INSTRUCTIONS TO FOLLOW
Which lines of the listing hold the string "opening"? Copy those lines.

RECORD EXTRACTS

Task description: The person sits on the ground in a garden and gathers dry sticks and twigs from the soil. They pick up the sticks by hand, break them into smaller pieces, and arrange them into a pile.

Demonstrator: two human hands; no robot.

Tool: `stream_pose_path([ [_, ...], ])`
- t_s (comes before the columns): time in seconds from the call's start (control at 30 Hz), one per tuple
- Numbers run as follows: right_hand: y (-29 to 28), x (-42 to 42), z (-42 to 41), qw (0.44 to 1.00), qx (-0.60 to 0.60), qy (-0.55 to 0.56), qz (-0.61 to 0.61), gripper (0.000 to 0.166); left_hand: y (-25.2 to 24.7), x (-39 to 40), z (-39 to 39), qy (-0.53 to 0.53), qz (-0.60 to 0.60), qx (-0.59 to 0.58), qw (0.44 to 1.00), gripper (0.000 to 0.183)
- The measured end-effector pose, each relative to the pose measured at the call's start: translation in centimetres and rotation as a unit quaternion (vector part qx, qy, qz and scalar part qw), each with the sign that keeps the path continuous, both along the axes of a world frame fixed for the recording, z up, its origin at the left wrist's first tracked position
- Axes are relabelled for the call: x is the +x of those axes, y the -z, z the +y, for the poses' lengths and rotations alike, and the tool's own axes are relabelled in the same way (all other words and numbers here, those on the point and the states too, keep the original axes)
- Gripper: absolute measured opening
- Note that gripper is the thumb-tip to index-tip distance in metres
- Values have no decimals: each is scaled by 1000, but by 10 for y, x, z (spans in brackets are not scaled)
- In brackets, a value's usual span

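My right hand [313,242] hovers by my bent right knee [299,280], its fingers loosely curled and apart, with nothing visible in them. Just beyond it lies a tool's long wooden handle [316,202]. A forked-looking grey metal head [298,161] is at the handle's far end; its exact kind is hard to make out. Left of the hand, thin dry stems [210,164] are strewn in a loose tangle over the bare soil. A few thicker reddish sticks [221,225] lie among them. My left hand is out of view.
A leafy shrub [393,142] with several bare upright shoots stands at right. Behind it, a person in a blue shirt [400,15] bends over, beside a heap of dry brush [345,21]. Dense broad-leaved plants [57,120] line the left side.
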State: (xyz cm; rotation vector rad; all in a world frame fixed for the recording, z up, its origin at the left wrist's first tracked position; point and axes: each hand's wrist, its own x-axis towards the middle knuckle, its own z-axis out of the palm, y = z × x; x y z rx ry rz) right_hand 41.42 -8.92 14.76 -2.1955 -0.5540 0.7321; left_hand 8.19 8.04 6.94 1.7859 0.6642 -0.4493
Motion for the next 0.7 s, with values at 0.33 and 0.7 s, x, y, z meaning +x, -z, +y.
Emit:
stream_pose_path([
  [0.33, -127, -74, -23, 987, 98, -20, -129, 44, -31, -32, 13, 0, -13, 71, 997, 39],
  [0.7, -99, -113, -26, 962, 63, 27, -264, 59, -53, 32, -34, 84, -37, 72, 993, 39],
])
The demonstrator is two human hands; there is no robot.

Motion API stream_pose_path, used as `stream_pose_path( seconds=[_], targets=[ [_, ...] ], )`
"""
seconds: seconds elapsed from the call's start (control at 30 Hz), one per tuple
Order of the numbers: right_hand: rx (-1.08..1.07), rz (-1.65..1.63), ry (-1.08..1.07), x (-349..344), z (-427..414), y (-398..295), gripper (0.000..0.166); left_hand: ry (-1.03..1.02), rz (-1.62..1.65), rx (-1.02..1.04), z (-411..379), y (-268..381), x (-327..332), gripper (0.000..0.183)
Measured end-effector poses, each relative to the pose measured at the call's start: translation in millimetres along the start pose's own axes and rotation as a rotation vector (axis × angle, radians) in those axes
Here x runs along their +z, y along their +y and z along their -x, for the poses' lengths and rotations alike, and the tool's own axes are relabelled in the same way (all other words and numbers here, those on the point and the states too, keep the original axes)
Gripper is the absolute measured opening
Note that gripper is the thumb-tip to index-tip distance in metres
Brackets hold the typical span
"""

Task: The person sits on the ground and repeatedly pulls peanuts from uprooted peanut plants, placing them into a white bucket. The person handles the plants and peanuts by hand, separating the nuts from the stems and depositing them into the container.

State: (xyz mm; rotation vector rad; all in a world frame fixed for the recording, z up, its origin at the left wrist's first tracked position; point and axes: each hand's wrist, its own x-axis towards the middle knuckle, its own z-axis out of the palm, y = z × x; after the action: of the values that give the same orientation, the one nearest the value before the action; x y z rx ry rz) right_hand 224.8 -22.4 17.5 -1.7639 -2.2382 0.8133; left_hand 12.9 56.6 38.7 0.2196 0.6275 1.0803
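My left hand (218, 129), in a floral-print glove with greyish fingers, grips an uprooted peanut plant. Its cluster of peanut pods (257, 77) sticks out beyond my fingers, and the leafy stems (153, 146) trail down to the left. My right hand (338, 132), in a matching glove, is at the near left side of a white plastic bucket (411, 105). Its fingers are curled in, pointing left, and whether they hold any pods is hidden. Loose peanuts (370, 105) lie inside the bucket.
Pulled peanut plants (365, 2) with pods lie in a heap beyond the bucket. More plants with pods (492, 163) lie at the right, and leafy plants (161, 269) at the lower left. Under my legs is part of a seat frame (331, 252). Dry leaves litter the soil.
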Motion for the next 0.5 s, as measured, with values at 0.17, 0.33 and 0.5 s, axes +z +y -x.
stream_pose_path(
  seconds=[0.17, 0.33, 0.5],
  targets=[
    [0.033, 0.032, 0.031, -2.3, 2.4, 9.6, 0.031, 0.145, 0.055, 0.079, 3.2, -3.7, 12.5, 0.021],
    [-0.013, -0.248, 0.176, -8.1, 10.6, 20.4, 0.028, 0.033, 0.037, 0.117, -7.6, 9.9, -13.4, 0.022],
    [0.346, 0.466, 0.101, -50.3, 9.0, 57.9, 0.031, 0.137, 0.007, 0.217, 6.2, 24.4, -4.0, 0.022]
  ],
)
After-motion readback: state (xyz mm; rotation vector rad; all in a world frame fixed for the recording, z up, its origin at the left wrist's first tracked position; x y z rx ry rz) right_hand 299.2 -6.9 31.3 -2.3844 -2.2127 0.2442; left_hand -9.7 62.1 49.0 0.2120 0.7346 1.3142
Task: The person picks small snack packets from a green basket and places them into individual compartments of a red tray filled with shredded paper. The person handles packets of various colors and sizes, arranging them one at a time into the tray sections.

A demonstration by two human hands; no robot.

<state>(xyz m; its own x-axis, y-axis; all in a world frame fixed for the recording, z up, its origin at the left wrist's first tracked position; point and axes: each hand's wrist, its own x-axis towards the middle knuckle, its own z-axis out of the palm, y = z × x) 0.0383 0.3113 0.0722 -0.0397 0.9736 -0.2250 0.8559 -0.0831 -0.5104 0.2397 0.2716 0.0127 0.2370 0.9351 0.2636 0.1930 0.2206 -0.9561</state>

ANSWER SPACE
- Gripper: absolute measured opening
Gripper is the absolute measured opening

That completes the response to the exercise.